This message concern the few people that use the revised syntax :)

In the revised syntax, abstract types are expressed by defining them
with an unbound type variable:

(* Original *)
type t;;

(* Revised *)
type t = 'a;

The motivation is that looks like an existential type, which is a way
of seeing abstract types.

However I found this motivation misapplied since it doesn't look like
an existential type, there is no exists keyword?!? (type t = exists
'a. 'a;)

It's like a hot-dog without sausage?!?

In fact, consequences of that choice are worst. If forces the
parser/printer to do some semantical operation to convert back and
forth between syntaxes.

type t 'a = 'a; (* not abstract *)

type t 'a = 'b; (* abstract *)

It was considered acceptable, since the test for the freeness of a
single type variable seemed simple because very local.

Indeed only the list of parameters was consulted to compute the
freeness of the type variable.

It seems very weak since highly dependent of future evolution of the language.

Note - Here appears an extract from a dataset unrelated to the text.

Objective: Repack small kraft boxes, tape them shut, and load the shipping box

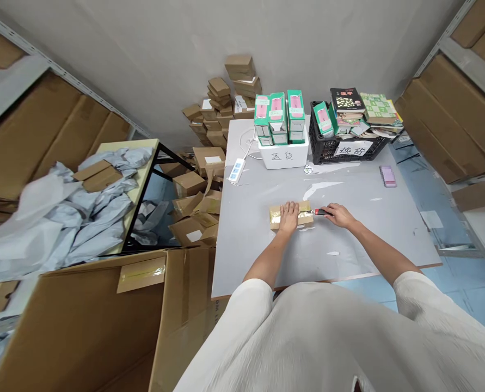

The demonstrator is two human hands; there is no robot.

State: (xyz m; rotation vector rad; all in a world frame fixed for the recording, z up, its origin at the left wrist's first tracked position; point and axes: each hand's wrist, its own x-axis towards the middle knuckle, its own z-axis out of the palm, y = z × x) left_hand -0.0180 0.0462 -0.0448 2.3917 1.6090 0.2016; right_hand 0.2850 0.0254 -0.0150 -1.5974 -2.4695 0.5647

Nowadays it's no longer sufficient. Constraints can be added with a
type declaration to constrain the type of parameters.

type c 'a = 'b
   constraint 'a = < b : 'b; .. >;
(* Thanks to Till Varoquaux for it's bug report. *)

Clearly I don't want to push that wrong choice further by making more
semantic analysis in the parser/printer.

So I revert back to << type t; >> for abstract types.

Now, what's the new representation for abstract types. OCaml use a
option type, where None represent the abstract type. We can't afford
that, since we want a concrete syntax for everything.
However we have a nil type that can be used as a default case (for
lists of types or optional types).

<:sig_item< type t >> === <:sig_item< type t = $ <:ctyp<>> $ >>

Not that this will also concern abstract module types.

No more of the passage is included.